▶ _Task requirements_:
Among the lines below, keep only those from the one containing "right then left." through the one containing "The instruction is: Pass", and reproduce them exactly.

(Collected data)
************
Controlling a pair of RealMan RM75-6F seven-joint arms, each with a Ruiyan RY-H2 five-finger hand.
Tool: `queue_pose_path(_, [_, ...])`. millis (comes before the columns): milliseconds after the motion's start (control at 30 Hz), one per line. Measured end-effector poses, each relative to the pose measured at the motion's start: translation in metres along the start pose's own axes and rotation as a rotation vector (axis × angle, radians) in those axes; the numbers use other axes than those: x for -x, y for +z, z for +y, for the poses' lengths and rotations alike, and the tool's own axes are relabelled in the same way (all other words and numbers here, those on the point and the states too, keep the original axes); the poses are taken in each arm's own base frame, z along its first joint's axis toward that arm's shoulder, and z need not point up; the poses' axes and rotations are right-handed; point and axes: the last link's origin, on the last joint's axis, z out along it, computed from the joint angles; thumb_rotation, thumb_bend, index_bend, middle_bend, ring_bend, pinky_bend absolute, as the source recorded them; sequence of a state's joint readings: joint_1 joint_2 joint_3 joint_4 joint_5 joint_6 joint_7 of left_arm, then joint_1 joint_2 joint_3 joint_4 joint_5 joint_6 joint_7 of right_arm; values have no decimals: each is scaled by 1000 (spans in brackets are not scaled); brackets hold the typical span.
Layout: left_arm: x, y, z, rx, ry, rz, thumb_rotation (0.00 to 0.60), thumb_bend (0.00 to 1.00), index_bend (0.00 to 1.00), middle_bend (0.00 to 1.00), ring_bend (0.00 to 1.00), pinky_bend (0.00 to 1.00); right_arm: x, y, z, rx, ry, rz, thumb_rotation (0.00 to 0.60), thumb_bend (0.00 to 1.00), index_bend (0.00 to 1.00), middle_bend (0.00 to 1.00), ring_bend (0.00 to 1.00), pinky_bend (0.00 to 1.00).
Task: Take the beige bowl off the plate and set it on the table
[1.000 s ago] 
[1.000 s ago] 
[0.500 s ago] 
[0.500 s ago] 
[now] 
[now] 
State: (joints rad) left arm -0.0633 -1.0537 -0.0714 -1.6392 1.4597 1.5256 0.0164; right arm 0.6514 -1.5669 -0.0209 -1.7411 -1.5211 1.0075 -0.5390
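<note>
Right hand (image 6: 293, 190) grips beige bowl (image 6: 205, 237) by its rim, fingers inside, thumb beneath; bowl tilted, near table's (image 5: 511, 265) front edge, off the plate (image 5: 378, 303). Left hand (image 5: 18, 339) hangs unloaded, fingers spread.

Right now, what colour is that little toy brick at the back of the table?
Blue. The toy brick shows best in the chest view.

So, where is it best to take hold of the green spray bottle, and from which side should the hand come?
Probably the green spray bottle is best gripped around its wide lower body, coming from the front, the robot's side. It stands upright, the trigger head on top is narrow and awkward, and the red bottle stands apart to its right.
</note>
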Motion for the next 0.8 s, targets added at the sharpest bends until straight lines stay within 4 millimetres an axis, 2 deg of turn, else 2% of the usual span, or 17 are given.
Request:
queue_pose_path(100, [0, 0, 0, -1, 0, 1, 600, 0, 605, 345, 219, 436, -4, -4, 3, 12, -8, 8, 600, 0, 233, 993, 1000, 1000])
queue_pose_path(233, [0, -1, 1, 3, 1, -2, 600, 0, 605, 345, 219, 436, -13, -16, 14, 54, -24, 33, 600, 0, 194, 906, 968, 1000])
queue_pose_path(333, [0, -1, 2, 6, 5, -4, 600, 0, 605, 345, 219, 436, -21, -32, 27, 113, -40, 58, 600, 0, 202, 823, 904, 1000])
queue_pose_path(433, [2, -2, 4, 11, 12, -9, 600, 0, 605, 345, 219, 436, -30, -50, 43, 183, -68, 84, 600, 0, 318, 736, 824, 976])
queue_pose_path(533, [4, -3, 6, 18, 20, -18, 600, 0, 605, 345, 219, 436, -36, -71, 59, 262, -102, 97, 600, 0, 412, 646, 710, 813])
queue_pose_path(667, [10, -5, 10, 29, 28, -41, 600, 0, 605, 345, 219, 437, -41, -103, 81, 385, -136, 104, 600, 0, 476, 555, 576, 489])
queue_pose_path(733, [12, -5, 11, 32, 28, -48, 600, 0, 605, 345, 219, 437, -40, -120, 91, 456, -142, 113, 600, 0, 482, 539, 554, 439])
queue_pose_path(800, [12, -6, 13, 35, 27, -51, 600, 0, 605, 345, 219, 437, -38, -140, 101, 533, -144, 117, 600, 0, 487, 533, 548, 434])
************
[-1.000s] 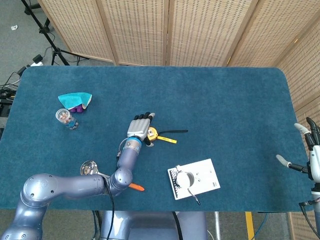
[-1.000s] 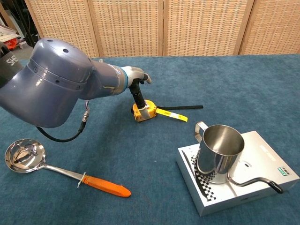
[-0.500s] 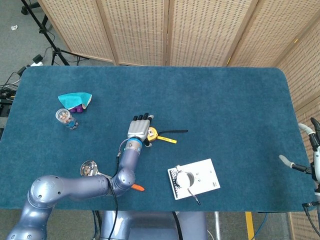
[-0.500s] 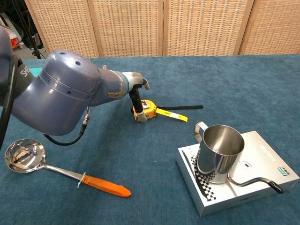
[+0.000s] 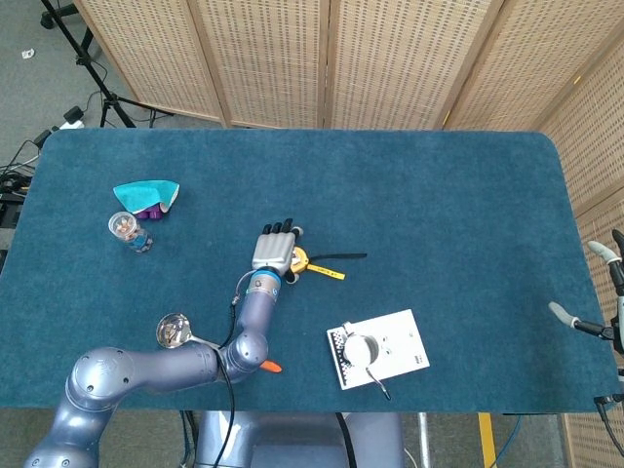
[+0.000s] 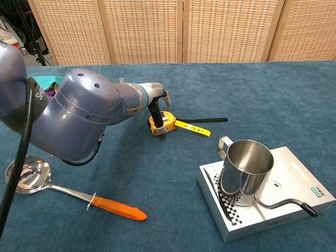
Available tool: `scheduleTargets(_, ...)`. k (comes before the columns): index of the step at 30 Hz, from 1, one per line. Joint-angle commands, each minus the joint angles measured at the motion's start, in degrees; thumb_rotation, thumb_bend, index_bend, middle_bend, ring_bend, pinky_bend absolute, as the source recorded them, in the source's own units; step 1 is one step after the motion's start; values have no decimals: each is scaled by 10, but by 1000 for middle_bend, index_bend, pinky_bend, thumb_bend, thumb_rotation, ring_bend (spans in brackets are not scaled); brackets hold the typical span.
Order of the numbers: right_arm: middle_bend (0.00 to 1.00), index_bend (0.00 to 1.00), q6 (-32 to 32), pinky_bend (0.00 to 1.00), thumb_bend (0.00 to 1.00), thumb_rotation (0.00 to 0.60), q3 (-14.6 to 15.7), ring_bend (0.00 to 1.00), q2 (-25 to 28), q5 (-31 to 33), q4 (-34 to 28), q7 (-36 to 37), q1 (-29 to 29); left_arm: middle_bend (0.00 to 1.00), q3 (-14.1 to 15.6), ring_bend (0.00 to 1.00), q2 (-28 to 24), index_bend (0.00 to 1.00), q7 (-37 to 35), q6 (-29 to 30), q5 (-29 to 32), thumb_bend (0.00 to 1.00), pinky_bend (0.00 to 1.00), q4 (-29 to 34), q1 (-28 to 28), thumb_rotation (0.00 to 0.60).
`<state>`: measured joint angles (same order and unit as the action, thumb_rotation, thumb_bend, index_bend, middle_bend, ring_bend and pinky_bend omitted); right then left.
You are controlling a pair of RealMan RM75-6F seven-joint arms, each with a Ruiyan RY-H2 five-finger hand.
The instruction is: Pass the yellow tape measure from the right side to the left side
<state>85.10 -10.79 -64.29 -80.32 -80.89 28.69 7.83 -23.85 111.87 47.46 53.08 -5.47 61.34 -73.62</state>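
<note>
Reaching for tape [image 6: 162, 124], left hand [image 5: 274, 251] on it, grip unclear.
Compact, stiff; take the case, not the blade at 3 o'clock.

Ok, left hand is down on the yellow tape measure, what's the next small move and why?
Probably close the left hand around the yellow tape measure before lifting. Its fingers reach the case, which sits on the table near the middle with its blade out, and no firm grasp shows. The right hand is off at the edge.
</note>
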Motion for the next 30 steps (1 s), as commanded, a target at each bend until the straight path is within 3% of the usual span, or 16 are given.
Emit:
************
▶ _Exercise response_:
`<state>`: measured joint angles (same order and unit as the action, thumb_rotation, thumb_bend, index_bend, middle_bend, ring_bend and pinky_bend omitted); right then left.
You are controlling a pair of RealMan RM75-6F seven-joint arms, each with a Ruiyan RY-H2 five-finger hand.
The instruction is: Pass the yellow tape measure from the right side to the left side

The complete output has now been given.